### Information shown:
== == ==

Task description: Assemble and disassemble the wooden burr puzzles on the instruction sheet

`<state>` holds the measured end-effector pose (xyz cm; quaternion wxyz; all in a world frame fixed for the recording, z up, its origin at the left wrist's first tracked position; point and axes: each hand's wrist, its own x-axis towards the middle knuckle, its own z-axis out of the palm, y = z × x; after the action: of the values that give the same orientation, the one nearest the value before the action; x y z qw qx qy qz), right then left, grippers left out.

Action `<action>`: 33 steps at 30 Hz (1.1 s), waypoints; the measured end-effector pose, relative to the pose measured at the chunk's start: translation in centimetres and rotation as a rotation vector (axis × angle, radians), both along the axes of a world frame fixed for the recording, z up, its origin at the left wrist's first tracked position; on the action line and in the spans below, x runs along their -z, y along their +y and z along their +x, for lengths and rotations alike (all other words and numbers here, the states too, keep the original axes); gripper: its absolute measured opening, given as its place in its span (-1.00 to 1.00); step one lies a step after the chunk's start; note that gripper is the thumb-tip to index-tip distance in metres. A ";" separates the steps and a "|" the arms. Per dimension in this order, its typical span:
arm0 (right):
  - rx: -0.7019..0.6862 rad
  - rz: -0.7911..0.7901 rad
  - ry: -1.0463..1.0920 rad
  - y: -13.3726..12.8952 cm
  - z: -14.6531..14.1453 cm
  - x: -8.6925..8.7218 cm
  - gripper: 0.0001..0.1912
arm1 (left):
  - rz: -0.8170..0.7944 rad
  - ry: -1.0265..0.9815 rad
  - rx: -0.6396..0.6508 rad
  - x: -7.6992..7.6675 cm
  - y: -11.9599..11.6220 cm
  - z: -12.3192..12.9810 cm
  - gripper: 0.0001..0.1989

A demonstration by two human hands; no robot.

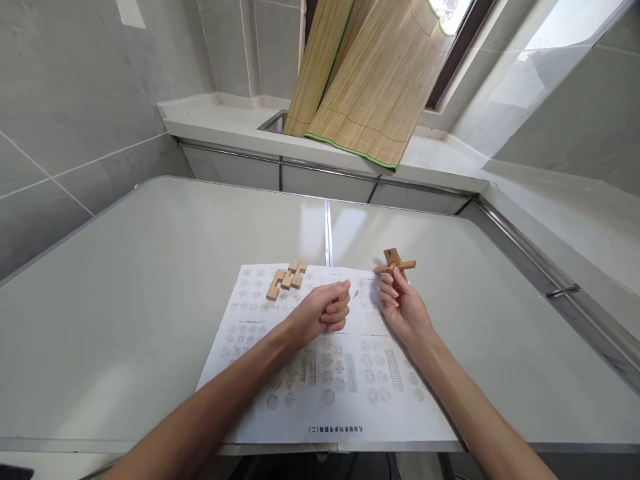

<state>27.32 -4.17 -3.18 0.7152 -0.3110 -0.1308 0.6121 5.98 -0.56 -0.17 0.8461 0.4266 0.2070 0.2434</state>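
Observation:
My right hand [403, 303] is closed, with thumb and fingertips pinching crossed wooden puzzle pieces [408, 265] above the right upper edge of the sheet. One piece is a flat block with a dark mark on its face; a narrow stick crosses it. My left hand [327, 308] is curled into a loose fist over the middle of the sheet, and nothing shows between its fingers. Just beyond it to the left, several light notched wooden blocks [273, 288] lie close together on the printed paper sheet [390, 420]. The sheet carries rows of small line drawings and printed text.
The sheet lies at the near edge of a pale grey table [125, 287]. A seam strip [328, 230] runs across the tabletop beyond it. Behind the table is a white ledge [225, 130] with a bamboo blind [373, 87] hanging over it. Grey tiled walls stand either side.

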 end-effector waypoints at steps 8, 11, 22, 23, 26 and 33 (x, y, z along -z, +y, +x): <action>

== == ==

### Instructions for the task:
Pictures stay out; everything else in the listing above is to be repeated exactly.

### Solved problem:
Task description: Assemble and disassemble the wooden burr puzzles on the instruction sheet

`<state>` holds the measured end-effector pose (xyz cm; quaternion wxyz; all in a world frame fixed for the recording, z up, its origin at the left wrist's first tracked position; point and axes: each hand's wrist, its own x-axis towards the middle knuckle, its own z-axis out of the palm, y = z × x; after the action: of the values that give the same orientation, the one nearest the value before the action; x y z qw qx qy qz), right then left, grippers left out.

Action `<action>`: 33 steps at 30 Hz (1.1 s), waypoints; the measured end-effector pose, relative to the pose measured at the chunk's start: translation in centimetres and rotation as a rotation vector (axis × angle, radians), both along the axes of a world frame fixed for the recording, z up, its origin at the left wrist's first tracked position; on the action line and in the spans below, x runs along their -z, y along their +y and z along their +x, for lengths and rotations alike (all other words and numbers here, the states too, keep the original axes); gripper: its absolute measured opening, given as its place in its span (-1.00 to 1.00); step one lies a step after the chunk's start; note that gripper is the thumb-tip to index-tip distance in metres. A ";" separates the steps and a "|" the arms. Per dimension in this order, its typical span:
arm0 (right):
  - rx: -0.7019..0.6862 rad
  - rz: -0.7911..0.7901 rad
  - ry: -1.0463..1.0920 rad
  - y: -13.3726..12.8952 cm
  - z: -14.6531..14.1453 cm
  - x: -8.6925..8.7218 cm
  - gripper: 0.0001..0.1912
arm1 (left):
  - rz: -0.8170..0.7944 rad
  - ry: -1.0265..0.9815 rad
  - rx: -0.6396..0.6508 rad
  - x: -7.6992..7.6675 cm
  - y: -11.9599..11.6220 cm
  - z: -12.3192..12.9810 cm
  - gripper: 0.0001..0.1989

A demonstration by two human hands; no robot.


<state>27.32 -4.17 -3.18 0.7152 -0.3110 -0.1308 0.6121 5.98 -0.56 -0.17 0.8461 0.4266 0.2070 0.2434</state>
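Observation:
My right hand [403, 303] is closed, with thumb and fingertips pinching crossed wooden puzzle pieces [408, 265] above the right upper edge of the sheet. One piece is a flat block with a dark mark on its face; a narrow stick crosses it. My left hand [327, 308] is curled into a loose fist over the middle of the sheet, and nothing shows between its fingers. Just beyond it to the left, several light notched wooden blocks [273, 288] lie close together on the printed paper sheet [390, 420]. The sheet carries rows of small line drawings and printed text.
The sheet lies at the near edge of a pale grey table [125, 287]. A seam strip [328, 230] runs across the tabletop beyond it. Behind the table is a white ledge [225, 130] with a bamboo blind [373, 87] hanging over it. Grey tiled walls stand either side.
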
 end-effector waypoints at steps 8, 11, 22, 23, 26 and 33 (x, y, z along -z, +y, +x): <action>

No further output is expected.